» **Task goal**
Go through the material below and copy all lines with "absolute".

» **Available data**

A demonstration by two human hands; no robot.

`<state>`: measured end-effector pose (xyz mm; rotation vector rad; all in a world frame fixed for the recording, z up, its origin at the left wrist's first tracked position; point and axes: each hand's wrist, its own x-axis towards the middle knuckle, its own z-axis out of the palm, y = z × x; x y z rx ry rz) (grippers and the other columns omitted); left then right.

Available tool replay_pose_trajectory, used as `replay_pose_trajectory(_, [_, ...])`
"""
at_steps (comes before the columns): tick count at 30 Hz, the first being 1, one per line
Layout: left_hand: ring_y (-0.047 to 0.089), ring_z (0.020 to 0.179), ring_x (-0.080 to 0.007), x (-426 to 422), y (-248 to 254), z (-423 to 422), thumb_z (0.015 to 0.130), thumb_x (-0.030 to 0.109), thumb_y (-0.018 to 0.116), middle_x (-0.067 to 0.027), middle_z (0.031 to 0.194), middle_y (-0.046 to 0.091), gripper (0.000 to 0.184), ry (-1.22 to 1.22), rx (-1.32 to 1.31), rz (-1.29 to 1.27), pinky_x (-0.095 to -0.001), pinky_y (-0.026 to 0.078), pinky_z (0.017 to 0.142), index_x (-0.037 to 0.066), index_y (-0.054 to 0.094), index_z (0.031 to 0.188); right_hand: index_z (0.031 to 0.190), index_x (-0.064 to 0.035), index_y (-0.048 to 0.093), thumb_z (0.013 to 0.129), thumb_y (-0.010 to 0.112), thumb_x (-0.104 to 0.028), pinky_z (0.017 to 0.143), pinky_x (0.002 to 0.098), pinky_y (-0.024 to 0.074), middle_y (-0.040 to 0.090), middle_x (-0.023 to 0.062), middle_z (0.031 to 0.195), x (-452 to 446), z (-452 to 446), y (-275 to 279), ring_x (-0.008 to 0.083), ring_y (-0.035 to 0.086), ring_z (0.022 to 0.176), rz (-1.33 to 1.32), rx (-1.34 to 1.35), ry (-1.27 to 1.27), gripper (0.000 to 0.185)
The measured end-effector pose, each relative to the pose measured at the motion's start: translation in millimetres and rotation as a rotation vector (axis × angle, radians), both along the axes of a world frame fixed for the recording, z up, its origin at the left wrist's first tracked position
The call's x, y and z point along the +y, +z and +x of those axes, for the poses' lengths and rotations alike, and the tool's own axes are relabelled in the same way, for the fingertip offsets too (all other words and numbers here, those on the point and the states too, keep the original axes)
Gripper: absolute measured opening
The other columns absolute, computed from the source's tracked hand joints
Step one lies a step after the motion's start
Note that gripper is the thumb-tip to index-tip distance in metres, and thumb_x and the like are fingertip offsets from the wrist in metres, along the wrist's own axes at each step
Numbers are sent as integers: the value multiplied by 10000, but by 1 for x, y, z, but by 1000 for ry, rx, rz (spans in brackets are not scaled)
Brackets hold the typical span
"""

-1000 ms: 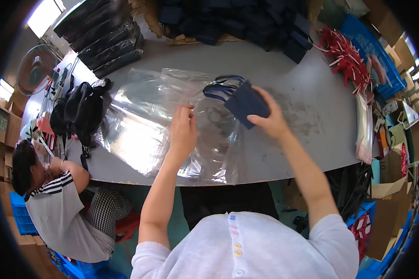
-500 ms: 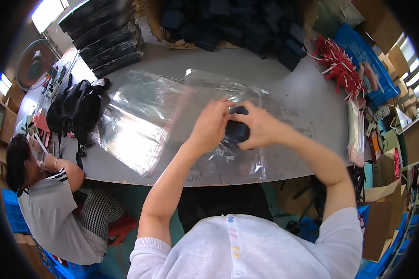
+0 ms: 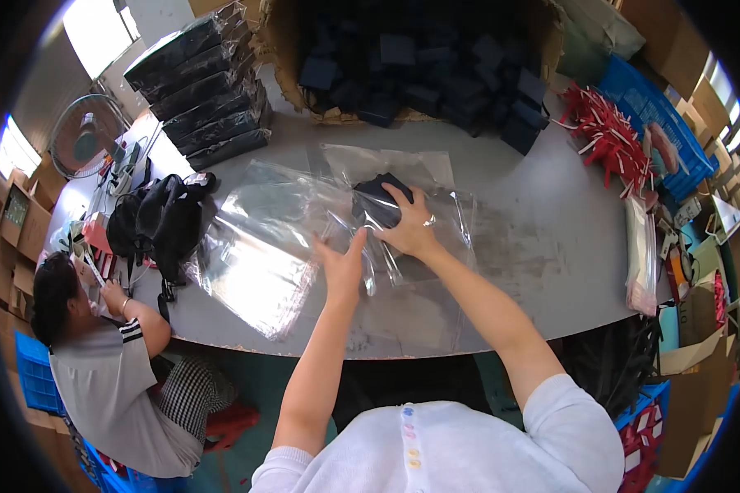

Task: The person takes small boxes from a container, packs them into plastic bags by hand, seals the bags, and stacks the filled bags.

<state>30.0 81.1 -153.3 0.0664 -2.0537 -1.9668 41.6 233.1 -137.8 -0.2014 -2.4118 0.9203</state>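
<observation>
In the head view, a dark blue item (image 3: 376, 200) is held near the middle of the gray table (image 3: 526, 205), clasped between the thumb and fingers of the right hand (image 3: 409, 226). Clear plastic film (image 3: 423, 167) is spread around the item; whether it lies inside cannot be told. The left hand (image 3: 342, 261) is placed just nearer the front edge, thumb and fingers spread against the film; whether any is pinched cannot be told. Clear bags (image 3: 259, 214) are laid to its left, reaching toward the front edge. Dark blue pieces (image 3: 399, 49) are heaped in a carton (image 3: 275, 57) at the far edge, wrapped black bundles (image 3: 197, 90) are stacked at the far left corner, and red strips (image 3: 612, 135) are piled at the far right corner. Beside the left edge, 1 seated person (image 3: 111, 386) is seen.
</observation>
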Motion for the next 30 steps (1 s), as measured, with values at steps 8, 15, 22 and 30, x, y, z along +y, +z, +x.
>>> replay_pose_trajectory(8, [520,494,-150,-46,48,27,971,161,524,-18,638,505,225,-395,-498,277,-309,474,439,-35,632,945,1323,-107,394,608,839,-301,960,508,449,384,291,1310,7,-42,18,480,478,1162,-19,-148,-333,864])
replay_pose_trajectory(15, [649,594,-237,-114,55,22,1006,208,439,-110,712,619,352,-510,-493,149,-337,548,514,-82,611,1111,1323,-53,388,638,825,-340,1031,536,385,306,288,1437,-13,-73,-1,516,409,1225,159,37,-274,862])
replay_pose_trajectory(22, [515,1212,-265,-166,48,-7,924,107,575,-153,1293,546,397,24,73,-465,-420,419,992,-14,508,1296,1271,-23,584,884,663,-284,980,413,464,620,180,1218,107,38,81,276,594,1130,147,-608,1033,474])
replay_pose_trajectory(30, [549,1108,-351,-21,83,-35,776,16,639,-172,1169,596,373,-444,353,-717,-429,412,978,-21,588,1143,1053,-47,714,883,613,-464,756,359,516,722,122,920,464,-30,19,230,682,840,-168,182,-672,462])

» **Answer section**
Gripper: absolute measured opening
The other columns absolute, computed from the source's tracked hand joints

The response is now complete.